10 – Pode ser atendido de graça na Saúde portuguesa (Verdade, mas)
A saúde em Portugal não é gratuita como o SUS e apenas as pessoas isentas (em geral com baixa renda) não pagam. No Brasil, se for a um hospital em emergência, se precisar de remédios ou se precisar chamar uma ambulância, os custos são suportados pelo Estado. Em Portugal, o sistema é de coparticipação, onde o usuário (chamado de utente) paga uma taxa moderadora e o Estado paga o restante. Essa taxa varia de acordo com a gravidade, o tipo de consulta, se é em centro de saúde ou Hospital, os exames pedidos etc. Algumas pessoas podem ser isentas das taxas moderadoras, mas essa não é a regra. O que é inteiramente gratuito é a detecção, medicação e acompanhamento de pessoas portadoras do vírus HIV.
Em resumo:
Não arrisque-se a ir a Portugal para se inserir imediatamente abaixo da linha da pobreza. Segundo o Pordata, a base de dados sobre Portugal, considera-se abaixo da linha de pobreza quem sobrevive com menos de €5.610 euros por ano, o que dá €467,50 por mês caso divida-se o valor por 12. Então pense que o conceito de pobreza é relativo. Pra quem está no Brasil pode parecer um valor suficiente para ter uma boa vida em outro país. Mas para quem está no país, as coisas podem ser diferentes.
Os brasileiros são os que mais recorrem à ajuda para retornar ao seu país de origem, por meio do Programa de Apoio ao Retorno Voluntário e à Reintegração, ligado à Organização internacional para Migrações (OIM) e ao governo português.
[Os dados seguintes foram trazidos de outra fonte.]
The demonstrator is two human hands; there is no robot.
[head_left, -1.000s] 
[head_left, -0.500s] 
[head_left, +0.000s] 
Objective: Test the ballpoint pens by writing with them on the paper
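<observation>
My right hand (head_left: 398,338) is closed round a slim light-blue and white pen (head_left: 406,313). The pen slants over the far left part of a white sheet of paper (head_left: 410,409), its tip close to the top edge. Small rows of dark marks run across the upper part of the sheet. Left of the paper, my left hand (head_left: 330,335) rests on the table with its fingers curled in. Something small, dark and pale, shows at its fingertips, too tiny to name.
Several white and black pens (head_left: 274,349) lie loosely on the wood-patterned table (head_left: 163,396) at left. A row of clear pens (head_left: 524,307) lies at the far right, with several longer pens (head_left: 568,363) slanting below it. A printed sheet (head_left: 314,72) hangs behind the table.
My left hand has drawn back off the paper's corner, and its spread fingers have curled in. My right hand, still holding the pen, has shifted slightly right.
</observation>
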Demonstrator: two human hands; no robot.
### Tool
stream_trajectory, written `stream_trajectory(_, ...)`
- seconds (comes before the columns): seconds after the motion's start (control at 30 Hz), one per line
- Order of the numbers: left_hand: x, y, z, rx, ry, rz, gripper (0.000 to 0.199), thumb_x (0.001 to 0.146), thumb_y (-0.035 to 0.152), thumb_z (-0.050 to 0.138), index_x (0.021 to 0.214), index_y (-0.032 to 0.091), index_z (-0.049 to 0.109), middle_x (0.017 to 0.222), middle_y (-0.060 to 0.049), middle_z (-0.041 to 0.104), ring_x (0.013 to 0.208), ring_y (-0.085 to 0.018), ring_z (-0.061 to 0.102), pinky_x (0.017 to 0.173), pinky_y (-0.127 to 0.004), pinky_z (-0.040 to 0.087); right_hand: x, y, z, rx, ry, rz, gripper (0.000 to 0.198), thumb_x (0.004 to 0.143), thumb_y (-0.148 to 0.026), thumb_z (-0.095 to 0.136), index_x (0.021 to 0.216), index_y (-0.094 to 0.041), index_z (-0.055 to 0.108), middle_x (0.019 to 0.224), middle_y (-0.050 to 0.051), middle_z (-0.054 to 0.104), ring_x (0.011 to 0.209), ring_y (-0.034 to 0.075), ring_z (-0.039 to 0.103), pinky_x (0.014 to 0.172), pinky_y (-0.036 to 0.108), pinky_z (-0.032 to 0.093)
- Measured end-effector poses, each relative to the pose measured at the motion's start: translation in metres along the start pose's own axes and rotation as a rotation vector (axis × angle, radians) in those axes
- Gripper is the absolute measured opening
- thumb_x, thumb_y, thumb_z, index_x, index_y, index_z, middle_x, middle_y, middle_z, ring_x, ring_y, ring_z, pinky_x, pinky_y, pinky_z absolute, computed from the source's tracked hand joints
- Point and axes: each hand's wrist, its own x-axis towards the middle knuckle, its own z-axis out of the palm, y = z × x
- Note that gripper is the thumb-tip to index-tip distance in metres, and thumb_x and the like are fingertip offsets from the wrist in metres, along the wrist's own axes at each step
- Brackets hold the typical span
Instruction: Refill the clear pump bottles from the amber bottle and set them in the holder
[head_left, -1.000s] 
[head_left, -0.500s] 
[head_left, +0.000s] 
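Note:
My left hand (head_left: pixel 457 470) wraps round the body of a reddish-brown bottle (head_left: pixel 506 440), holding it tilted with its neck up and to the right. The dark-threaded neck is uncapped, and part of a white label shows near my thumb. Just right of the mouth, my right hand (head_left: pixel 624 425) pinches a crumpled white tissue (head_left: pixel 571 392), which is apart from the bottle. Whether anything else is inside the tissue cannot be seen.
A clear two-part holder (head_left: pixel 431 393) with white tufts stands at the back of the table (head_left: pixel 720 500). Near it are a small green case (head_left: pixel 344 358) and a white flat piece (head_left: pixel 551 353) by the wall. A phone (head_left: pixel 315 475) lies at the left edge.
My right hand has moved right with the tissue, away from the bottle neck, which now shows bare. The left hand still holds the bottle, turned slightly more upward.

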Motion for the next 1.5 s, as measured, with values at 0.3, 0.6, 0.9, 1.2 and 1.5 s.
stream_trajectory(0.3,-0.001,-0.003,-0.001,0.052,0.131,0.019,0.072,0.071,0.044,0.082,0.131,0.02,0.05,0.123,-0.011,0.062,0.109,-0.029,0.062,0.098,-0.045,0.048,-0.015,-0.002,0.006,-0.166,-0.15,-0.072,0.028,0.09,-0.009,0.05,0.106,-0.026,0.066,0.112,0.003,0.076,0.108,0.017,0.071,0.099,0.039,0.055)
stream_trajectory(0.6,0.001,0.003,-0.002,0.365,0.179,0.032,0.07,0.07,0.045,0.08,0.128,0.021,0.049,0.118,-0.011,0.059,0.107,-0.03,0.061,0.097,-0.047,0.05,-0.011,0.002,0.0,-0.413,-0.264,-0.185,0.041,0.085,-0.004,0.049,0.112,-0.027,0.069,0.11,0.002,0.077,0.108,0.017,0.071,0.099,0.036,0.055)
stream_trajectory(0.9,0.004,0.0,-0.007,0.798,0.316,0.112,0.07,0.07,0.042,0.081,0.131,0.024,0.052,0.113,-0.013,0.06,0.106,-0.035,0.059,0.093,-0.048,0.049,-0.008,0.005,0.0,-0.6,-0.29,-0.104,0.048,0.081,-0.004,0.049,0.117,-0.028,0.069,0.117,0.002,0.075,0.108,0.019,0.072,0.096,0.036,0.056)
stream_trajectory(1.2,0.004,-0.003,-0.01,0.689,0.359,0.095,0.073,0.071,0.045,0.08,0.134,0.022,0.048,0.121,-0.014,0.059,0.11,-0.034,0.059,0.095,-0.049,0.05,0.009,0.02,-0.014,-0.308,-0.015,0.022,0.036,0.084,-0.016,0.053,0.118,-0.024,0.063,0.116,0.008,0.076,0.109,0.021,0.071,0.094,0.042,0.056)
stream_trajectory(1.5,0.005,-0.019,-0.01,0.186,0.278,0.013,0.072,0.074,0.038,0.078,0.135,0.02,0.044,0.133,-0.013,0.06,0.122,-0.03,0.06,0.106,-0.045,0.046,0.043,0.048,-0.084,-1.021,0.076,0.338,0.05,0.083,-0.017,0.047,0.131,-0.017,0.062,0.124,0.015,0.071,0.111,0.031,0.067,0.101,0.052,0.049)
Apenas para compreender, de janeiro a novembro de 2018, de 376 retornos financiados pelo programa, 352 eram para brasileiros. Em 2017, em 261 viagens de volta, 232 eram para brasileiros. Esse programa é reservado para quem está em situação de extrema necessidade.
A vida em outro país pode ser maravilhosa e morar em Portugal é uma experiência incrível. Pelo conhecimento da cultura e História, pelas viagens, pela proximidade da língua, por tudo. Mas não acredite em qualquer coisa que falam, pois a experiência também exige muito planejamento e algum dinheiro para começar. Viver em Portugal com 300 euros, como alguns dizem, não é uma ideia muito realista. Mas planejando-se bem e trazendo a mais, aproveite a experiência!